Martin Lewis has issued an urgent warning to anyone planning to buy missing National Insurance years to plug gaps in their State Pension after HM Revenue and Customs announced earlier this week that taxpayers now have until April 5, 2025 to purchase them - at the frozen payment level.

The full New State Pension is paid to those with the maximum amount of National Insurance contributions, you can check how much you are due to receive on GOV.UK here using the State Pension forecast tool. However, he also warned that even if it’s adding up, there can be issues because it might stop your entitlement to Pension Credit or the returns might not be as good because it puts you in a higher tax bracket.

Ms Trott also said the DWP is working to get an online system in place that would reduce the call volume to the Future Pension Centre, allowing people to make the enquiries online. No timeline could be given, but she hoped it would be up and running by the end of this year. The danger of gaps is that you don’t accrue enough qualifying years to receive a full State Pension. Britons typically need at least 10 years of NI contributions to receive anything at all and at least 35 years to receive the maximum amount, which currently stands at £10,600.

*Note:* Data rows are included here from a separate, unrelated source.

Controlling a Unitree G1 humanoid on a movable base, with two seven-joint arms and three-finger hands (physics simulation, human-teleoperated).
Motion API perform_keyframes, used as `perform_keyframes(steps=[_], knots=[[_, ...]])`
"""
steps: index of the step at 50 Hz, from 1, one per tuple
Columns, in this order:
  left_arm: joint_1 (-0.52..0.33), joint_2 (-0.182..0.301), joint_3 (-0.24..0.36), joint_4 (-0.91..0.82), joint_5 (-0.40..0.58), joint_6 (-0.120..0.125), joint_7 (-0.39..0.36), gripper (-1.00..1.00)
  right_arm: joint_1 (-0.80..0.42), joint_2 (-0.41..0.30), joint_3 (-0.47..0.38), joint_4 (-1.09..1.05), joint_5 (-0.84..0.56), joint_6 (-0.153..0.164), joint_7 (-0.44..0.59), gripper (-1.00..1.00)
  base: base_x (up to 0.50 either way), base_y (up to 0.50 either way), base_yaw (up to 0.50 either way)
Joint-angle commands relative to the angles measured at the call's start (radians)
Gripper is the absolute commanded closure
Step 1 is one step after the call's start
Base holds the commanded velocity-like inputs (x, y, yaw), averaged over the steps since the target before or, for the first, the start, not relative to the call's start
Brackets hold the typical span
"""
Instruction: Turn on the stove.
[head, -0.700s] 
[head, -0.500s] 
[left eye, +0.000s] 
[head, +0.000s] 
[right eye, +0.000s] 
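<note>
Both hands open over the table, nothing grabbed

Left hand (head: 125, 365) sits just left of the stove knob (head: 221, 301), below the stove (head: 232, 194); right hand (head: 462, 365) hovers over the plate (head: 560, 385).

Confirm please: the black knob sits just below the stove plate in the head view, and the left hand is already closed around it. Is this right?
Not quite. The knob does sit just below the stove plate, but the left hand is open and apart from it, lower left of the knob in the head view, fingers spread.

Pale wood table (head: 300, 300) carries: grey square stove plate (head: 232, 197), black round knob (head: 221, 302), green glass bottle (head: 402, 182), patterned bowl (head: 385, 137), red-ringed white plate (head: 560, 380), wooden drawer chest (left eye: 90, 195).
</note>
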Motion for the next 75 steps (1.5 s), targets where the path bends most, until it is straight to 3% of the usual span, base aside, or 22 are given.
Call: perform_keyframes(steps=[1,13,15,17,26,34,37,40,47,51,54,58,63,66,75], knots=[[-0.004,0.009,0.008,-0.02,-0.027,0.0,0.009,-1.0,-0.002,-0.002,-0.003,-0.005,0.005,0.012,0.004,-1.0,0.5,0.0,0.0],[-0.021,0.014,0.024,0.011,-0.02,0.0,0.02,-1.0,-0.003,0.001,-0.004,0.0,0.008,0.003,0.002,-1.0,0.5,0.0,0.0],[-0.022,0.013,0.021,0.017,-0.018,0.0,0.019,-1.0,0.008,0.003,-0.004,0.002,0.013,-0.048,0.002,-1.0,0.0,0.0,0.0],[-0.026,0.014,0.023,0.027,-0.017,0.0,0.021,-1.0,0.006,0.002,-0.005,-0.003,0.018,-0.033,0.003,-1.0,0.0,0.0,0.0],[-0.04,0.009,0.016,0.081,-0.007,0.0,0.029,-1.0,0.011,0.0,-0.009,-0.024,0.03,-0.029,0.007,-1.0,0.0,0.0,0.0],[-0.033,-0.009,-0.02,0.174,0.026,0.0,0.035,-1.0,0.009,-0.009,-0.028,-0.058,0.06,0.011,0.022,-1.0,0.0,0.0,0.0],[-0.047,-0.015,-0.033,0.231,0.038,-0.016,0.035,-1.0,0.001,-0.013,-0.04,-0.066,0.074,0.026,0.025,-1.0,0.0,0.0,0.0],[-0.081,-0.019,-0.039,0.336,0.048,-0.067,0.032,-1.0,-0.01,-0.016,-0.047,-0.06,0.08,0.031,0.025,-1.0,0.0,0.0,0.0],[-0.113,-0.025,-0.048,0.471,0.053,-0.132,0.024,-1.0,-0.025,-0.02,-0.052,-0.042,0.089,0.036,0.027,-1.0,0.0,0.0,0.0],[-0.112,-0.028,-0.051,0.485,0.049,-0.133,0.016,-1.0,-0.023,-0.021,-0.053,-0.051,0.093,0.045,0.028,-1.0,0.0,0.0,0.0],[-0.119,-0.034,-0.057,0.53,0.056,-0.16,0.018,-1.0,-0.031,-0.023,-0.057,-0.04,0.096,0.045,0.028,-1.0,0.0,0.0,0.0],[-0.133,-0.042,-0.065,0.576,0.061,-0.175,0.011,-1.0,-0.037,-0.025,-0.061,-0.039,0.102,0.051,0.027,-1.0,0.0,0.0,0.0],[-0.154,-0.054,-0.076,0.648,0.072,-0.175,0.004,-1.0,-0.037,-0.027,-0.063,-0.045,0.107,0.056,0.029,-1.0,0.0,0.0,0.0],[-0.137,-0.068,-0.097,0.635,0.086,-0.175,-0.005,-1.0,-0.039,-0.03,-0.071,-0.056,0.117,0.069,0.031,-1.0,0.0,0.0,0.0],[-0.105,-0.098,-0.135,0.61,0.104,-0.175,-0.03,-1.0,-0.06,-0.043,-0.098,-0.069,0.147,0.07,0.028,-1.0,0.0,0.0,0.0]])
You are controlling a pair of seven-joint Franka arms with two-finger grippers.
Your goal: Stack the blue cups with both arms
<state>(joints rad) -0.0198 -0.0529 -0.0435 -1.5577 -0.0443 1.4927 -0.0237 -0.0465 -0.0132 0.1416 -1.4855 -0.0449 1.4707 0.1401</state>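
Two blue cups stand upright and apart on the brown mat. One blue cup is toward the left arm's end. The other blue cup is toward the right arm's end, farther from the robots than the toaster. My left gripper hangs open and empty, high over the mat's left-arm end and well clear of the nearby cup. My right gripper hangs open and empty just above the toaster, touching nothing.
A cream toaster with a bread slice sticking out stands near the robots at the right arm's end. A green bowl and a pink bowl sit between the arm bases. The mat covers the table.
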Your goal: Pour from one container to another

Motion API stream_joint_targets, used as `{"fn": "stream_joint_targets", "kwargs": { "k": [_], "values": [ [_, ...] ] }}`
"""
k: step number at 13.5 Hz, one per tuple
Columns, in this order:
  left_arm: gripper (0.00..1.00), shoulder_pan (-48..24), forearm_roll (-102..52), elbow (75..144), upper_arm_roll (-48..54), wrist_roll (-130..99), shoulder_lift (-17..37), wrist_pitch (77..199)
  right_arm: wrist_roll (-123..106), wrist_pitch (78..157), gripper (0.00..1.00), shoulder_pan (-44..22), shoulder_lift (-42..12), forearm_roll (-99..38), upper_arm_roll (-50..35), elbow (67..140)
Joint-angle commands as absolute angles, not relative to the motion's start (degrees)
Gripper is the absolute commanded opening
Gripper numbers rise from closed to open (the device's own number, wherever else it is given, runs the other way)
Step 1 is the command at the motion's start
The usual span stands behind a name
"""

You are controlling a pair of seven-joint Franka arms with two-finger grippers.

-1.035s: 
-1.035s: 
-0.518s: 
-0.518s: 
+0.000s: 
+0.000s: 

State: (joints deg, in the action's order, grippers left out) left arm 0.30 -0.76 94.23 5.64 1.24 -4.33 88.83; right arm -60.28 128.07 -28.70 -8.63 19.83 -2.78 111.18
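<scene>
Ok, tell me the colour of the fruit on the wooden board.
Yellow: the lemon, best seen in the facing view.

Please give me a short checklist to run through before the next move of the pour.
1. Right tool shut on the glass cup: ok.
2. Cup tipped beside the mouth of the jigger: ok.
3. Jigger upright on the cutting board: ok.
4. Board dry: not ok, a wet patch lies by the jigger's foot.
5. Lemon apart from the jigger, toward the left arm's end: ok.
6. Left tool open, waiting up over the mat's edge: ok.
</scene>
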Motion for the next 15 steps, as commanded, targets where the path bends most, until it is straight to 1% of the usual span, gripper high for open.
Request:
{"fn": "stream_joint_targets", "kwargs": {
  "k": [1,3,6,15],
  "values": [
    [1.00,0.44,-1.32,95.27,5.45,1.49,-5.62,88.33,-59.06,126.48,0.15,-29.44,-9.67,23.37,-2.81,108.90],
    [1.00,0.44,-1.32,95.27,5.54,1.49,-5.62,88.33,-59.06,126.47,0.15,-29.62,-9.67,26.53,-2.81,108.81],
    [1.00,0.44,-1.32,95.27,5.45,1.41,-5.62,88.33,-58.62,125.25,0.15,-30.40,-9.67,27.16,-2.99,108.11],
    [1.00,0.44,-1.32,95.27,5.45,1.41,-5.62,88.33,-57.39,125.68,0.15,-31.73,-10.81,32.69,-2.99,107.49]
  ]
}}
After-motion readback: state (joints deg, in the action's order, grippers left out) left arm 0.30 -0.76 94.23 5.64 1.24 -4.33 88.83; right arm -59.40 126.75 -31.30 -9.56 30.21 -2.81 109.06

The summary also outlines how much you would receive if you continued to contribute and what steps you need to take to improve the forecast if there are any shortfalls. Whether you need to pay up depends on factors such as how many more years you plan to work. Those aged 45 and over who are close to retirement age and won’t have enough time to achieve 35 qualifying years to receive the full New Sate Pension may be more inclined to top up, while someone close to retirement and in poor health might not feel it is worth it.

Step 4: Calculate the cost of topping up For most people the cost to make up a full year by April 5 is:However, people pay different rates depending on their situation. While those in full employment pay Class 1 NI contributions which are based on earnings and automatically deducted by their employer, the self-employed pay Class 2 and 4 based on their taxable profits and those living abroad pay Class 2.